Task statement
Below are records to transcribe exactly, without their pictures.

= = =

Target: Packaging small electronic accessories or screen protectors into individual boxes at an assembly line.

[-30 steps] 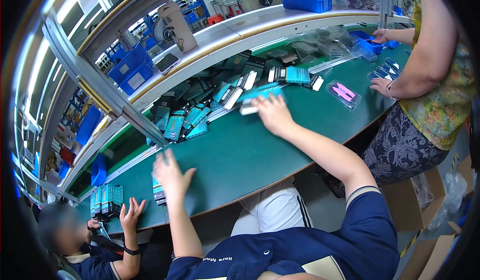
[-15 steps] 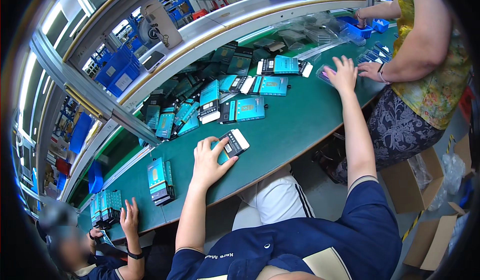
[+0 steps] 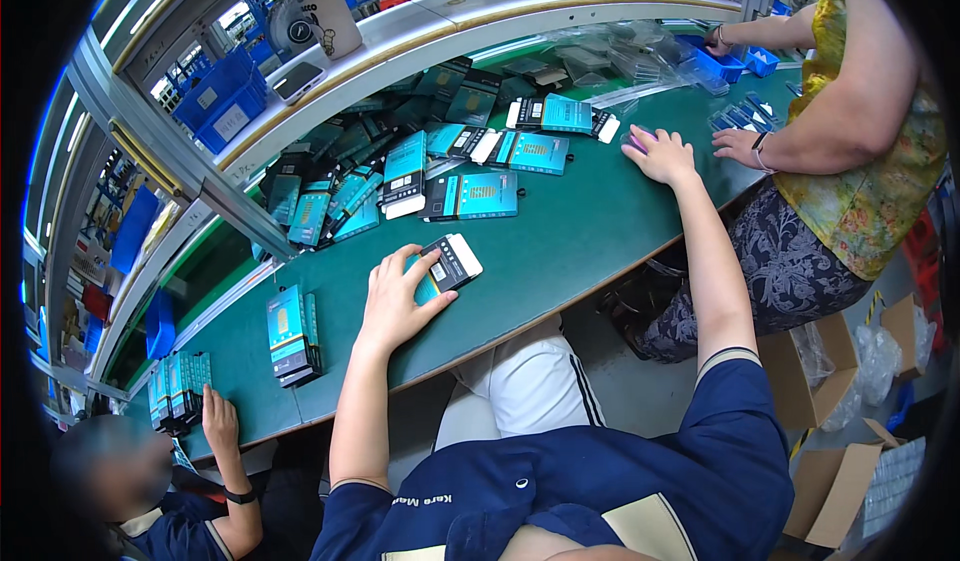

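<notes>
My left hand [image 3: 395,306] grips a small teal and black cardboard box [image 3: 437,272] lying on the green tabletop. Fingers and thumb hold it along its sides, and a white end flap [image 3: 463,253] stands out at its far right end. Out to the right, my right hand [image 3: 662,157] has its fingers closed on a small purple item [image 3: 638,141], mostly covered by the fingers. Just left of that hand, a teal and black box with white open flaps [image 3: 562,116] lies at the edge of a heap of similar boxes [image 3: 345,176].
A neat stack of boxes [image 3: 292,333] stands left of me, near a co-worker's hand [image 3: 220,423]. To the right, another person's hand [image 3: 738,147] rests by several small packs [image 3: 745,113]. A shelf [image 3: 440,21] with a blue bin [image 3: 222,106] runs behind the bench.
My right hand has closed over the purple item and drawn it leftward, away from the co-worker's hand. My left hand keeps its hold on the box. The whole view has shifted slightly.
</notes>
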The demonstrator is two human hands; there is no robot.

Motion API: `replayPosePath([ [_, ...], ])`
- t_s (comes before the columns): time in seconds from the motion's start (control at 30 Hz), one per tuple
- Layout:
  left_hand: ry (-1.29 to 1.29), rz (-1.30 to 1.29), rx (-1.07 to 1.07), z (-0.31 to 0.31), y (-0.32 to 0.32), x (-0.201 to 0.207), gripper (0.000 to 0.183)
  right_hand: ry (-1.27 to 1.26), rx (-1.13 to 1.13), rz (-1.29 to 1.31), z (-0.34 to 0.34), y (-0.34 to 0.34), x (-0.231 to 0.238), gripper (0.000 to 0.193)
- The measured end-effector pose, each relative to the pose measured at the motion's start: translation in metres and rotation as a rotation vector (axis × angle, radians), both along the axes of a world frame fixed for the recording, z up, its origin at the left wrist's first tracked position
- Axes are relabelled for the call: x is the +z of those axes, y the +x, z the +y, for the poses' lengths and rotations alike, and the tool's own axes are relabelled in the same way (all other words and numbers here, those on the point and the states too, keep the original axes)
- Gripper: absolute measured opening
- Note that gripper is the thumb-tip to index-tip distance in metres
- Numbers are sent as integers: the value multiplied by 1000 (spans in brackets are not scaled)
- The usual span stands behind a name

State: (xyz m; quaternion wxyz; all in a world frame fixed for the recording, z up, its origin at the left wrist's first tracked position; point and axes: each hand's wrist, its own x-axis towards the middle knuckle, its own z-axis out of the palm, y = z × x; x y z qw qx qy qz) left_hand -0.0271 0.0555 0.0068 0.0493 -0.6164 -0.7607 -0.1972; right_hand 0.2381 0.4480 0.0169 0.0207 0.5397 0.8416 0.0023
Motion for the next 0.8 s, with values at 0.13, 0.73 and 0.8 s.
replayPosePath([
  [0.13, -1, -4, -8, 3, 3, 3, 61, 192, 102, 198, 35, 6, -51, 54],
  [0.73, -22, -29, -29, -3, -1, 3, 61, 176, 599, 254, -153, -42, -30, 44],
  [0.8, -3, -24, -36, -2, -1, 4, 60, 195, 633, 313, -154, -45, -39, 43],
])
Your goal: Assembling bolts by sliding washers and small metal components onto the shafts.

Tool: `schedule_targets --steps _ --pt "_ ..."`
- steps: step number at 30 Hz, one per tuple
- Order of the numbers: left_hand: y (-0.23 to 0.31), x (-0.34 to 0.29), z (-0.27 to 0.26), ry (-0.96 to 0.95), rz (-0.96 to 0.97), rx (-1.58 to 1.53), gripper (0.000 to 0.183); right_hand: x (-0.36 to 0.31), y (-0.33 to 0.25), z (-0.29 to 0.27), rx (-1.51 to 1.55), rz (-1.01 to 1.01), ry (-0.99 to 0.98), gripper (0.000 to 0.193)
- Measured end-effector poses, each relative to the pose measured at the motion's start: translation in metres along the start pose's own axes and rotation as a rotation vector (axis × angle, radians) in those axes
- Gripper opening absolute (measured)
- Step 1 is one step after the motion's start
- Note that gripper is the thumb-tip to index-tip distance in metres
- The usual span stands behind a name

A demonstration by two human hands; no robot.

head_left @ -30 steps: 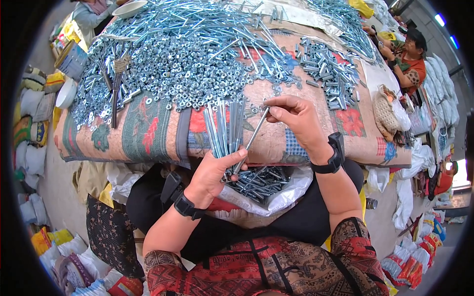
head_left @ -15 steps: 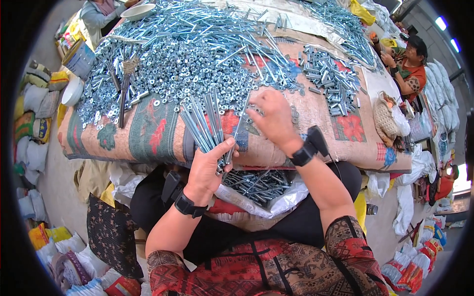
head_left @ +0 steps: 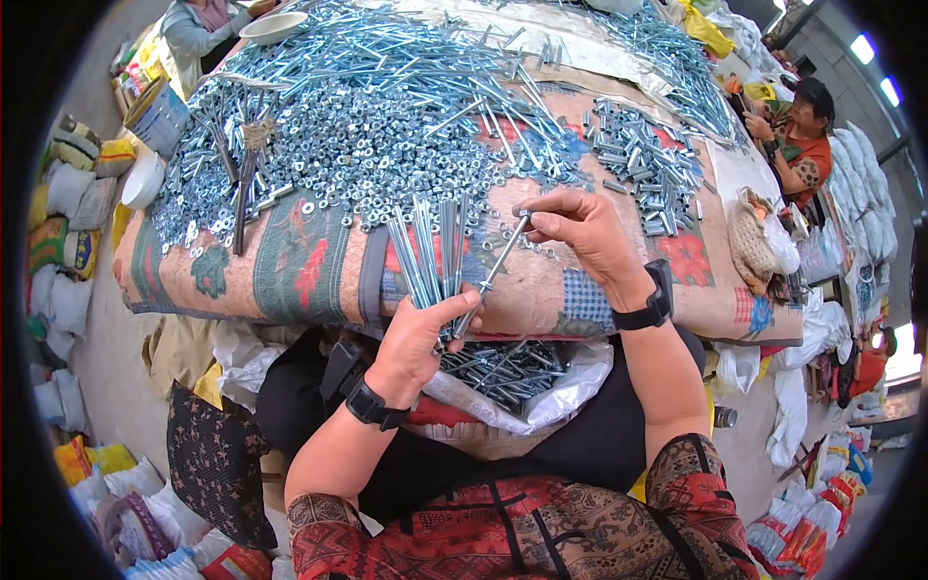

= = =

Answer to the exercise
Target: Packaging small electronic accessories or screen protectors into individual boxes at an assembly line.

[-30 steps] 
[-15 steps] 
[+0 steps] 

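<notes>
My left hand [image 3: 395,306] grips a small teal and black cardboard box [image 3: 437,272] lying on the green tabletop. Fingers and thumb hold it along its sides, and a white end flap [image 3: 463,253] stands out at its far right end. Out to the right, my right hand [image 3: 662,157] has its fingers closed on a small purple item [image 3: 638,141], mostly covered by the fingers. Just left of that hand, a teal and black box with white open flaps [image 3: 562,116] lies at the edge of a heap of similar boxes [image 3: 345,176].
A neat stack of boxes [image 3: 292,333] stands left of me, near a co-worker's hand [image 3: 220,423]. To the right, another person's hand [image 3: 738,147] rests by several small packs [image 3: 745,113]. A shelf [image 3: 440,21] with a blue bin [image 3: 222,106] runs behind the bench.
My right hand has closed over the purple item and drawn it leftward, away from the co-worker's hand. My left hand keeps its hold on the box. The whole view has shifted slightly.
</notes>
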The demonstrator is two human hands; there is no robot.

Motion API: `replayPosePath([ [_, ...], ])`
- t_s (comes before the columns): time in seconds from the motion's start (control at 30 Hz), one per tuple
- Layout:
  left_hand: ry (-1.29 to 1.29), rz (-1.30 to 1.29), rx (-1.07 to 1.07), z (-0.31 to 0.31), y (-0.32 to 0.32), x (-0.201 to 0.207), gripper (0.000 to 0.183)
  right_hand: ry (-1.27 to 1.26), rx (-1.13 to 1.13), rz (-1.29 to 1.31), z (-0.34 to 0.34), y (-0.34 to 0.34), x (-0.231 to 0.238), gripper (0.000 to 0.193)
- The measured end-effector pose, each relative to the pose measured at the motion's start: translation in metres and rotation as a rotation vector (axis × angle, radians), both along the axes of a world frame fixed for the recording, z up, its origin at the left wrist's first tracked position
- Axes are relabelled for the call: x is the +z of those axes, y the +x, z the +y, for the poses' lengths and rotations alike, and the tool's own axes are relabelled in the same way (all other words and numbers here, those on the point and the states too, keep the original axes)
- Gripper: absolute measured opening
- Note that gripper is the thumb-tip to index-tip distance in metres
- Numbers are sent as integers: the value multiplied by 1000 (spans in brackets are not scaled)
- The usual span stands behind a name

State: (xyz m; quaternion wxyz; all in a world frame fixed for the recording, z up, its origin at the left wrist's first tracked position; point and axes: each hand's wrist, its own x-axis towards the middle knuckle, its own z-axis out of the palm, y = z × x; x y z qw qx qy qz) left_hand -0.0271 0.0555 0.0068 0.0493 -0.6164 -0.7607 -0.1972; right_hand 0.2381 0.4480 0.0169 0.0207 0.5397 0.8416 0.0023
Motion for the next 0.8 s, with values at 0.13, 0.73 and 0.8 s.
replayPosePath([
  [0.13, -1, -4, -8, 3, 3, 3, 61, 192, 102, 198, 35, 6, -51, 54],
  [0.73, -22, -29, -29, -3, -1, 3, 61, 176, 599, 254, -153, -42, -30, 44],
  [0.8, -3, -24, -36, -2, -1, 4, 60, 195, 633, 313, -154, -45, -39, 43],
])
Your goal: Assembling bolts by sliding washers and small metal components onto the shafts.

Tool: `schedule_targets --steps _ --pt "_ ..."`
- steps: step number at 30 Hz, one per tuple
- Order of the numbers: left_hand: y (-0.23 to 0.31), x (-0.34 to 0.29), z (-0.27 to 0.26), ry (-0.96 to 0.95), rz (-0.96 to 0.97), rx (-1.58 to 1.53), gripper (0.000 to 0.183); right_hand: x (-0.36 to 0.31), y (-0.33 to 0.25), z (-0.29 to 0.27), rx (-1.51 to 1.55), rz (-1.01 to 1.01), ry (-0.99 to 0.98), gripper (0.000 to 0.193)
- Measured end-effector poses, each relative to the pose measured at the motion's start: translation in metres along the start pose's own axes and rotation as a rotation vector (axis × angle, radians) in those axes
- Gripper opening absolute (measured)
- Step 1 is one step after the motion's start
- Note that gripper is the thumb-tip to index-tip distance in metres
- The usual span stands behind a name

A demonstration by two human hands; no robot.

head_left @ -30 steps: 
head_left @ -15 steps: 
head_left @ +0 steps: 

No more output is required.